## [Exercise directions]
Range to output from the entries below: the line containing "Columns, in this" through the line containing "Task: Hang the". Set it down exactly, ends included, nothing else.

## [Entries provided]
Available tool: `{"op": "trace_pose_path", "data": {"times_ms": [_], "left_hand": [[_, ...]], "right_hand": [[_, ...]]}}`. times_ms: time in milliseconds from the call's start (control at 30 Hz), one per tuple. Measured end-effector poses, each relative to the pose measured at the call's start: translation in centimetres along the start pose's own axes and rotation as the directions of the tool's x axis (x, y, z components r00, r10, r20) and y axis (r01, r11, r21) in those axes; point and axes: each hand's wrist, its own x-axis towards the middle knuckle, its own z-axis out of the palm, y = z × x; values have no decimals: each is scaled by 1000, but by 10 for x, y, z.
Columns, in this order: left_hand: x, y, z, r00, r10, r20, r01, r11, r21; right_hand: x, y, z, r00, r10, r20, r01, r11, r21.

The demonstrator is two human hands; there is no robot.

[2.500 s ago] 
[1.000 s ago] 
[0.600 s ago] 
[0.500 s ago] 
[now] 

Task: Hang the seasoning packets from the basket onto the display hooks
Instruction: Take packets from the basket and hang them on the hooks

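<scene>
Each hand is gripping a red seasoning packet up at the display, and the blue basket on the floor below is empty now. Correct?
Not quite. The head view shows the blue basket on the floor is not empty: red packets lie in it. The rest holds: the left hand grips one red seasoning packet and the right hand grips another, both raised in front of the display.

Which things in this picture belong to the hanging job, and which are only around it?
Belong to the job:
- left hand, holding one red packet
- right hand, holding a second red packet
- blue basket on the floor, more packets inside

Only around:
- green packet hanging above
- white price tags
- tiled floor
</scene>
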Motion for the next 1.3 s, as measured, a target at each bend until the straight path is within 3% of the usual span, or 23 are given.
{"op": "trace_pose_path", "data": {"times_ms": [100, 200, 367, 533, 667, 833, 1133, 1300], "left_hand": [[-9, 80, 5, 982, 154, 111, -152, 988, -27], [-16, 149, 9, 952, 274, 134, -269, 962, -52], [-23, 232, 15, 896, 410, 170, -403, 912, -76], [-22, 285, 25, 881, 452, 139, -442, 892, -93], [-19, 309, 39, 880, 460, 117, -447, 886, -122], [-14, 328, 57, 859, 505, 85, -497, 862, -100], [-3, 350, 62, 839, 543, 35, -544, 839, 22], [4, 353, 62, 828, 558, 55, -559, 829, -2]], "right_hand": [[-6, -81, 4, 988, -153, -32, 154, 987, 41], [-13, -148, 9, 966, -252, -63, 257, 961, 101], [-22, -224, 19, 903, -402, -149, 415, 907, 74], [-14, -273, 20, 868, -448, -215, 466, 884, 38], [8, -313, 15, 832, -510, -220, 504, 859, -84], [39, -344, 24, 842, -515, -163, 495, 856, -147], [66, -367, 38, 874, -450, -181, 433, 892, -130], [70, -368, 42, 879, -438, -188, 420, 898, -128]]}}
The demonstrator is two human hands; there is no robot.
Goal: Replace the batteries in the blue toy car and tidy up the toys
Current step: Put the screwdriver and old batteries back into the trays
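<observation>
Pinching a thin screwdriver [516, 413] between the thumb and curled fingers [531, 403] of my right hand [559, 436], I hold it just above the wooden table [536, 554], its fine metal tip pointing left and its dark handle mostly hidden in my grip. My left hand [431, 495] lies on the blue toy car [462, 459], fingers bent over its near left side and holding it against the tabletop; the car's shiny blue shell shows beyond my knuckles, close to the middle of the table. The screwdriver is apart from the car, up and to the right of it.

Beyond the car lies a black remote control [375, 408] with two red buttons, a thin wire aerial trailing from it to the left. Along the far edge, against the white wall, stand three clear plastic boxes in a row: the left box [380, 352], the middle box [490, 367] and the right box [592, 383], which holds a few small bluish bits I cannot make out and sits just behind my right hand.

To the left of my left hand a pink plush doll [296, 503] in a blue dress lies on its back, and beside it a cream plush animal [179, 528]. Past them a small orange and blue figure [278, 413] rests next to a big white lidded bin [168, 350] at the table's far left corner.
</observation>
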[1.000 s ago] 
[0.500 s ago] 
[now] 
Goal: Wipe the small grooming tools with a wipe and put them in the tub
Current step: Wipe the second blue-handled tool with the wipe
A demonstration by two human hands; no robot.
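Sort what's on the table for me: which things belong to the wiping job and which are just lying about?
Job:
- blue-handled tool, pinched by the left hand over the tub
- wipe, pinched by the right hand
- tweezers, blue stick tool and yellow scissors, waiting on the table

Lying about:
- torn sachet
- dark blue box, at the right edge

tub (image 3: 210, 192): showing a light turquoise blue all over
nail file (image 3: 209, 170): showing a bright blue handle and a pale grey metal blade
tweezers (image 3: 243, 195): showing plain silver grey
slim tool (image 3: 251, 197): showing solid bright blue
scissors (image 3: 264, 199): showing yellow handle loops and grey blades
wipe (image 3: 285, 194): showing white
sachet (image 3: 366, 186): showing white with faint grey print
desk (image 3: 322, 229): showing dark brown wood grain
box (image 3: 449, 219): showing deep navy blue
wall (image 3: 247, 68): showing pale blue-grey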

## [Output of the exercise]
Columns, in this order: left_hand: x, y, z, r00, r10, r20, r01, r11, r21; right_hand: x, y, z, r00, r10, r20, r01, r11, r21.

The demonstrator is two human hands; there is no robot.

[2.500 s ago] 
[1.000 s ago] 
[0.600 s ago] 
[0.500 s ago] 
[now] 

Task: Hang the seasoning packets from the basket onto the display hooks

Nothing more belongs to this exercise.